Set down, exactly as written, the lines from the line holding "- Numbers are" to the end of the data, inclusive, skipping any pictures.

---------- Data provided ----------

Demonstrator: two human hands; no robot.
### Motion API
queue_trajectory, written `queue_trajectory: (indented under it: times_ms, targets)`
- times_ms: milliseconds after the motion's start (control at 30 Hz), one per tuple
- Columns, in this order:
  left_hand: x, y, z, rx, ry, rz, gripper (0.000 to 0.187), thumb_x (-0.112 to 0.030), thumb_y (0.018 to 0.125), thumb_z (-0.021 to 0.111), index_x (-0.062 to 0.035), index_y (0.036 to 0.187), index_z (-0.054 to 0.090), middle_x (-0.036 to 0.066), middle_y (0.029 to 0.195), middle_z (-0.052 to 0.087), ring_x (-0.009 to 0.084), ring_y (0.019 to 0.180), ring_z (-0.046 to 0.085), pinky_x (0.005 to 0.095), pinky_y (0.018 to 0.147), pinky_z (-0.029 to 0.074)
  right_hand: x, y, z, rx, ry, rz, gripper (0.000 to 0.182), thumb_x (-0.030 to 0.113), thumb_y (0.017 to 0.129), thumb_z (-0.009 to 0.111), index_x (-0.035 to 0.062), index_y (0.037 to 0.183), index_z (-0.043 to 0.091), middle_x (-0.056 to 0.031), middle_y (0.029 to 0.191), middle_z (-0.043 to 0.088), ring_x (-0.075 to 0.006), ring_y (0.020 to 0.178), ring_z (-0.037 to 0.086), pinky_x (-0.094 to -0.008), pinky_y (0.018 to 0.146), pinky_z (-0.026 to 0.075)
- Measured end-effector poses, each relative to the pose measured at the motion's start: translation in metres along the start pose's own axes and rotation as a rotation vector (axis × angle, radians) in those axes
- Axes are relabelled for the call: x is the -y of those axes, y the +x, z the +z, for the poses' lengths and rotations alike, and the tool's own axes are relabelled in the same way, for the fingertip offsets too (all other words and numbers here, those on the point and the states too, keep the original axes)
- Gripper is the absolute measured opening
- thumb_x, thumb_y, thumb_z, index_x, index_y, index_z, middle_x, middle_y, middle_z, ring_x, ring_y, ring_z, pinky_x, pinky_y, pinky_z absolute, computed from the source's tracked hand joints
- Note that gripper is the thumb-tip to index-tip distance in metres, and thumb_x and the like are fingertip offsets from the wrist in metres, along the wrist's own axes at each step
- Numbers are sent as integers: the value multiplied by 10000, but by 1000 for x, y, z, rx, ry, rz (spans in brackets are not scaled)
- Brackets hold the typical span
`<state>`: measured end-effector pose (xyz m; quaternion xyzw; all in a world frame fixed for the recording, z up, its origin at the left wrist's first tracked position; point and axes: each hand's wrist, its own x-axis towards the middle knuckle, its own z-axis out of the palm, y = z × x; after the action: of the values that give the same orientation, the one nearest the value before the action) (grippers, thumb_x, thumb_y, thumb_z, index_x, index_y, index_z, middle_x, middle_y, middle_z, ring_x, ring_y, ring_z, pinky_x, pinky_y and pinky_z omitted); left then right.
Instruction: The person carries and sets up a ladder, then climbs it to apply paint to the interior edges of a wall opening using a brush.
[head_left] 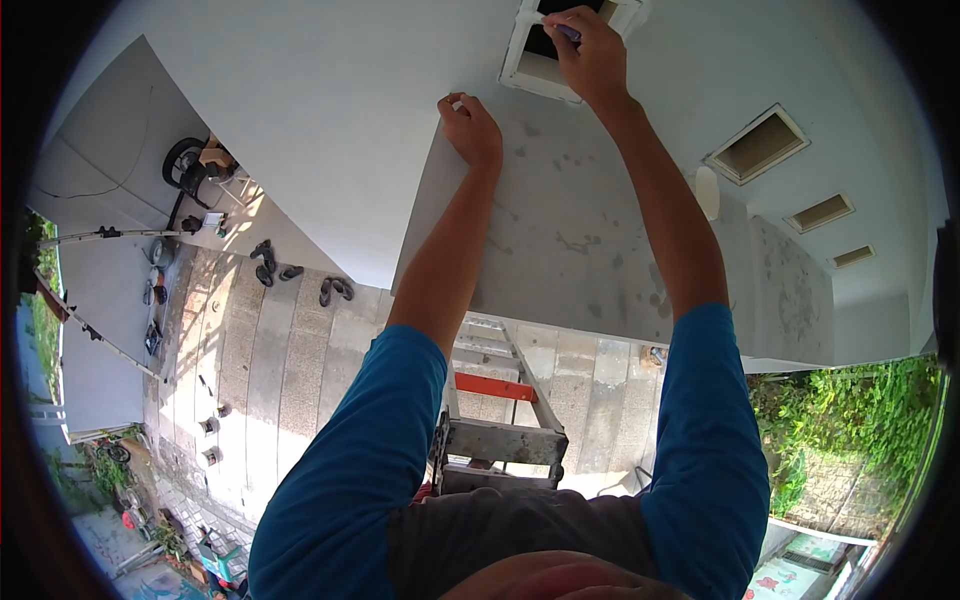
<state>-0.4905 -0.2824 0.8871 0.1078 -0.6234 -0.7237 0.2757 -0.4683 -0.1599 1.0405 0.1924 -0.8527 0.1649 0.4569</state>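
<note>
My right hand (pixel 592 58) is raised to a white-framed opening (pixel 515 62) in the wall at the top. Its fingers are closed around a small bluish-purple object (pixel 568 33), partly hidden by them. Lower and to the left, my left hand (pixel 470 130) is held close to the edge of the grey wall (pixel 560 220), its fingers curled together. What it holds, if anything, is too small to make out.
A ladder (pixel 505 440) stands below me on the paved floor (pixel 290 350). Three more openings, the nearest one (pixel 758 146) largest, run down the right wall. Sandals (pixel 338 290) lie on the floor at left; green plants (pixel 850 410) grow at lower right.
</note>
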Motion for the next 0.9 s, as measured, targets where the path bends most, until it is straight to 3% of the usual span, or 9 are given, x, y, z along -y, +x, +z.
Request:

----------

Result for this exercise:
- Numbers are sent as integers: the value multiplied by 10000, but by 1000 for x, y, z, rx, ry, rz (spans in brackets are not scaled)
- Brackets hold the typical span
`<state>`: measured end-effector pose (xyz m; quaternion xyzw; all in a world frame fixed for the recording, z up, its origin at the left wrist's first tracked position; point and axes: each hand's wrist, its own x-axis towards the middle knuckle, its own z-axis out of the palm, y = z × x; after the action: of the values that give the same orientation, the one nearest the value before the action) (grippers, thumb_x, thumb_y, thumb_z, index_x, index_y, index_z, middle_x, middle_y, middle_z, ring_x, ring_y, ring_z, pinky_x, pinky_y and pinky_z omitted); left then right.
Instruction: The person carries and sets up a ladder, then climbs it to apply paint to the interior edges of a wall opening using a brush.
[head_left] 
<state>-0.4905 -0.2824 0.8871 0.1078 -0.6234 -0.7237 0.2757 -0.4683 -0.1599 1.0405 0.1924 -0.8527 0.1649 0.4569</state>
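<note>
My right hand (pixel 592 58) is raised to a white-framed opening (pixel 515 62) in the wall at the top. Its fingers are closed around a small bluish-purple object (pixel 568 33), partly hidden by them. Lower and to the left, my left hand (pixel 470 130) is held close to the edge of the grey wall (pixel 560 220), its fingers curled together. What it holds, if anything, is too small to make out.
A ladder (pixel 505 440) stands below me on the paved floor (pixel 290 350). Three more openings, the nearest one (pixel 758 146) largest, run down the right wall. Sandals (pixel 338 290) lie on the floor at left; green plants (pixel 850 410) grow at lower right.
</note>
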Motion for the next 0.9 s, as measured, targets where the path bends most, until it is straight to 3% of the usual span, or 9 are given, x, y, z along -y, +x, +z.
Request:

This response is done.